• **Required action**
Scan the material below for the string "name", and copy every line where it shows up.

• **Information provided**
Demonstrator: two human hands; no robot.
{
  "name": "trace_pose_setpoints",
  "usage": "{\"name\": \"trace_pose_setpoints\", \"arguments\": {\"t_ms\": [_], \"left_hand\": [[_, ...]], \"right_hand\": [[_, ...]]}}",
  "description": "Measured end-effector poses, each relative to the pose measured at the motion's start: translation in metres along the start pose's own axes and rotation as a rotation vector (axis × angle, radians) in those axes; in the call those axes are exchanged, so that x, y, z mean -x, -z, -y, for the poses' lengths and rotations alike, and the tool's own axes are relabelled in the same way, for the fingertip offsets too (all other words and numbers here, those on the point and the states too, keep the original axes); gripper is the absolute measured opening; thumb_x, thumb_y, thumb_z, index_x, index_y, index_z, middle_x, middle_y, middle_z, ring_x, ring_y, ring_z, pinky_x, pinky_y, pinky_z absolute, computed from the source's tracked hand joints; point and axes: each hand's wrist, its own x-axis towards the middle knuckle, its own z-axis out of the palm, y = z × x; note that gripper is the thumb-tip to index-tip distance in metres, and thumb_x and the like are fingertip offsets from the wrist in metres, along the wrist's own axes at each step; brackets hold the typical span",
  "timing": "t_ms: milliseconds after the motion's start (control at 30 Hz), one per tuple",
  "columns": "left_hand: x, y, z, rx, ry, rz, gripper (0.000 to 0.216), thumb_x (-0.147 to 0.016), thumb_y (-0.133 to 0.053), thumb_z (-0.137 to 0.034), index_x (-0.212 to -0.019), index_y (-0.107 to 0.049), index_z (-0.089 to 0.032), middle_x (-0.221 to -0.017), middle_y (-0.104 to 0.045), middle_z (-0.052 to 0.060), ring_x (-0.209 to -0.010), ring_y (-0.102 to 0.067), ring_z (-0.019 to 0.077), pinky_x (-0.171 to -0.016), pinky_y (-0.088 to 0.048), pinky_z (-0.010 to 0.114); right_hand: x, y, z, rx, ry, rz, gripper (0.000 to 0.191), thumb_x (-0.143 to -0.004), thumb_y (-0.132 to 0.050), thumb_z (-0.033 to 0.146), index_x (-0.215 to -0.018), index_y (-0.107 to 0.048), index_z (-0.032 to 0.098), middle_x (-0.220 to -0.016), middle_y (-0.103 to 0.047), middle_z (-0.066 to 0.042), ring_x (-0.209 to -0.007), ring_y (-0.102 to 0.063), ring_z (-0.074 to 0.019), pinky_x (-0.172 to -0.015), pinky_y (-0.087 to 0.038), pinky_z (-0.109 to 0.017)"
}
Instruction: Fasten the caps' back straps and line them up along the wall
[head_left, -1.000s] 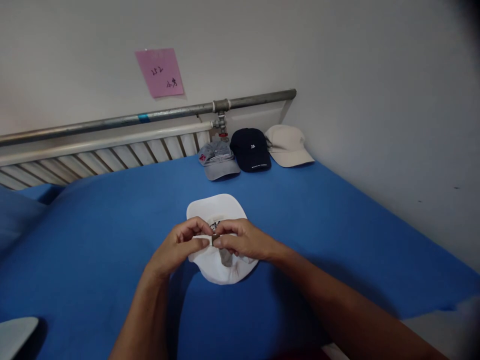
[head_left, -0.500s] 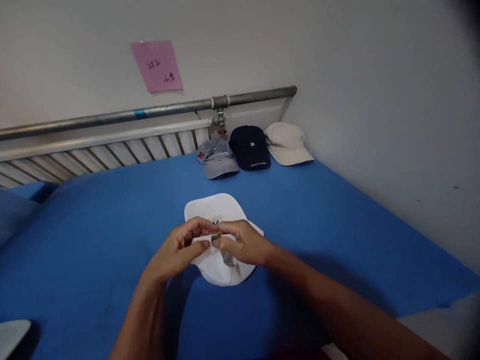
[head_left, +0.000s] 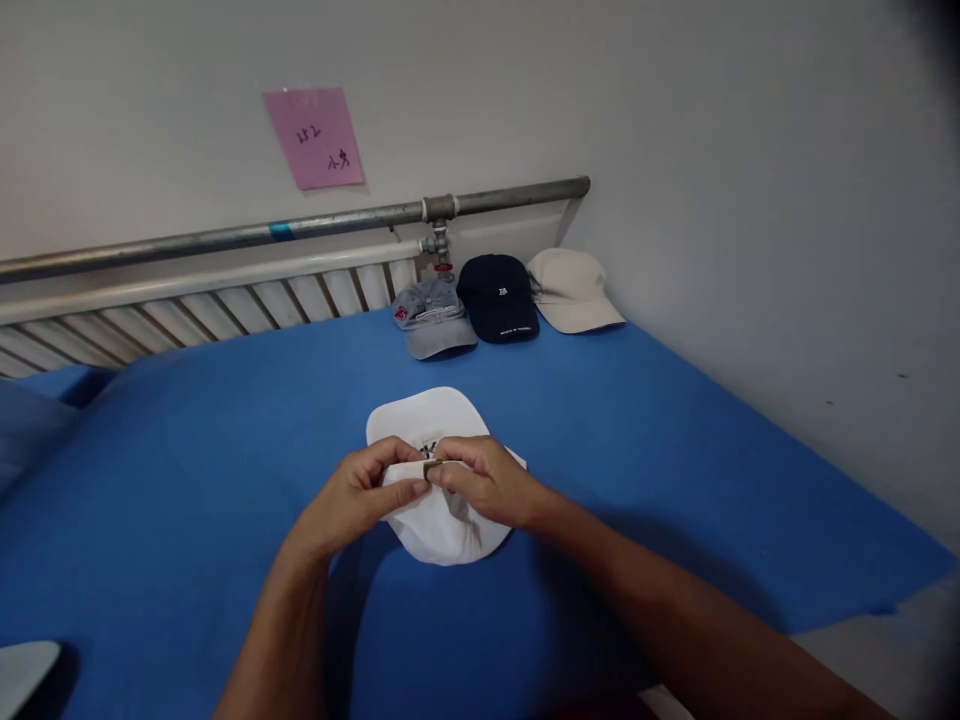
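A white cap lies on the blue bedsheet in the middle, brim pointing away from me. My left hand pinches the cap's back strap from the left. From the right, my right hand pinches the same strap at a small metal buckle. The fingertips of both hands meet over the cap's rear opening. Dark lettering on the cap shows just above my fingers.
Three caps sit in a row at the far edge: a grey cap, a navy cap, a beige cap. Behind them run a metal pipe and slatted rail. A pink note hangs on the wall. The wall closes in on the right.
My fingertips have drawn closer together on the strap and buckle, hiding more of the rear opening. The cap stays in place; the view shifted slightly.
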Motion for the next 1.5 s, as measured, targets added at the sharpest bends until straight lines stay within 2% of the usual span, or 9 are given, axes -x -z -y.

• **Written response**
  "name": "trace_pose_setpoints",
  "usage": "{\"name\": \"trace_pose_setpoints\", \"arguments\": {\"t_ms\": [_], \"left_hand\": [[_, ...]], \"right_hand\": [[_, ...]]}}",

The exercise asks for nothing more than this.